**Assigned task**
Search the material and gather each line with "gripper" in it.

**Collected material**
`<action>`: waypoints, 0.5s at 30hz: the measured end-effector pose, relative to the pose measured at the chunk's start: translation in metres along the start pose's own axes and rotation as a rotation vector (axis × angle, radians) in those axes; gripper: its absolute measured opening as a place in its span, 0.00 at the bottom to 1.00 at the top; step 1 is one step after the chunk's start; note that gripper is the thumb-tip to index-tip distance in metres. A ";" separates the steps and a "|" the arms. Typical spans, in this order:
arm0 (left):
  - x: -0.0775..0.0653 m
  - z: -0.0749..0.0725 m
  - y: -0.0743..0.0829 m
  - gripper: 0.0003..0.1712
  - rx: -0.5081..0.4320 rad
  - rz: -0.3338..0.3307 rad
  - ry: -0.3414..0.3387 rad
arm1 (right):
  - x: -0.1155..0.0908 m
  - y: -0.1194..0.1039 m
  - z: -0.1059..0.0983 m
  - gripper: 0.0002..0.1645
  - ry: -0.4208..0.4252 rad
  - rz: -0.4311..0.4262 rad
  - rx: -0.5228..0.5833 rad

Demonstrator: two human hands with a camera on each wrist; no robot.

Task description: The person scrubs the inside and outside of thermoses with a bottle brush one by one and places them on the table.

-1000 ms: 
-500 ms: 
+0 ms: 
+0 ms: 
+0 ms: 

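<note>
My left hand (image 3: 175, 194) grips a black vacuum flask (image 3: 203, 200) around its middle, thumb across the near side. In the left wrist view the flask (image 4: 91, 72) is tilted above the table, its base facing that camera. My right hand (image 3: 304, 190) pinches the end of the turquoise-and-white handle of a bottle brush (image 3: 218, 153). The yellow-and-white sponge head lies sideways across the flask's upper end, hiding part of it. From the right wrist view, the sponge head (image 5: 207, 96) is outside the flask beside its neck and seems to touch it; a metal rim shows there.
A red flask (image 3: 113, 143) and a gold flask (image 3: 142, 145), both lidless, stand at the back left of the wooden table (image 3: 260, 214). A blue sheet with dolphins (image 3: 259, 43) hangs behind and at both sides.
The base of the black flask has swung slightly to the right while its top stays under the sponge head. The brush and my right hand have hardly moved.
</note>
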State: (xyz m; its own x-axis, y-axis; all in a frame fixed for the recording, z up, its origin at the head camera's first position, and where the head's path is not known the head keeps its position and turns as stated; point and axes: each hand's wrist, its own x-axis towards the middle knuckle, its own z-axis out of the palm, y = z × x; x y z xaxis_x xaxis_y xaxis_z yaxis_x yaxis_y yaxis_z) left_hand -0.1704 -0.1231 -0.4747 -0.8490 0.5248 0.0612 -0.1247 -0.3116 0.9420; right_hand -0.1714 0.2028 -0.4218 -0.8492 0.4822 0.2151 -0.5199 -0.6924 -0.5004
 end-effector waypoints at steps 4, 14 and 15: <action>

**Answer to this exercise**
`<action>`: waypoints, 0.5s at 30hz: the measured end-effector pose, relative to the pose measured at the chunk's start: translation in metres along the start pose's own axes and rotation as a rotation vector (axis × angle, radians) in those axes; gripper: its absolute measured opening as a place in its span, 0.00 at the bottom to 1.00 at the top; step 1 is one step after the chunk's start; note that gripper is the thumb-tip to index-tip distance in metres. A ";" separates the steps and a "|" the arms. Typical spans, in this order:
  - gripper: 0.0003..0.1712
  - gripper: 0.0002..0.1645

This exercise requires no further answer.